Guest

Cisco ASR 1000 Series Aggregation Services Routers

ASR 1000 Series Router Memory Troubleshoot Guide

ASR 1000 Series Router Memory Troubleshoot Guide

Document ID: 116777

Updated: Nov 19, 2013

Contributed by Vishnu Asok and Girish Devgan, Cisco TAC Engineers.

   Print

Introduction

This document describes how to check system memory and troubleshoot memory issues on Cisco 1000 Series Aggregation Services Routers (ASR1K).

Prerequisites

Requirements

Cisco recommends that you have basic knowledge of these topics:

  • Cisco IOS-XE software
  • ASR CLI

Note: You might need a special license in order to log in to the Linux shell on the ASR 1001 Series router.

Components Used

The information in this document is based on these software and hardware versions:

  • All ASR1K platforms
  • All Cisco IOS-XE software releases that support the ASR1K platform

The information in this document was created from the devices in a specific lab environment. All of the devices used in this document started with a cleared (default) configuration. If your network is live, make sure that you understand the potential impact of any command.

ASR Memory Layout Overview

With most of the previous Cisco router platforms, the majority of the internal software processes are run with the Cisco IOS® (IOS) memory. The ASR1K platform introduces a distributed software architecture that moves many Operating System (OS) responsibilities out of the IOS process. In this architecture, IOS, which was previously responsible for almost all of the internal software processes, now runs as one of many Linux processes. This allows other Linux processes to share responsibility for the operation of the router. 

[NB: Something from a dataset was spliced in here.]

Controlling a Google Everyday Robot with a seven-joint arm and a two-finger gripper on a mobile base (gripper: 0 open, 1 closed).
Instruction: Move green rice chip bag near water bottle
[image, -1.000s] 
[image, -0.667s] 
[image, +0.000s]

The ASR1K runs IOS-XE, not the traditional IOS. In IOS-XE, a Linux component runs the kernel, and the IOS runs as a daemon, which hereafter is referred as IOSd (IOS-Daemon). This creates a requirement that the memory be split between the Linux kernel and the IOSd instance.

The memory that is split between IOSd and the rest of the system is fixed at startup and cannot be modified. For a 4-GB system, IOSd is allocated approximately 2 GB, and for a 8-GB system, the IOSd is allocated approximately 3.8 GB (with software redundancy disabled).

Since the ASR1K has a 64-bit architecture, any pointer that is in every data structure in the system consumes double the amount of memory when compared to the consumption of a traditional single-CPU router (8 bytes instead of 4 bytes). The 64-bit addressing enables IOS to overcome the 2-GB addressable memory limitation of IOS, which allows it to scale to millions of routes. 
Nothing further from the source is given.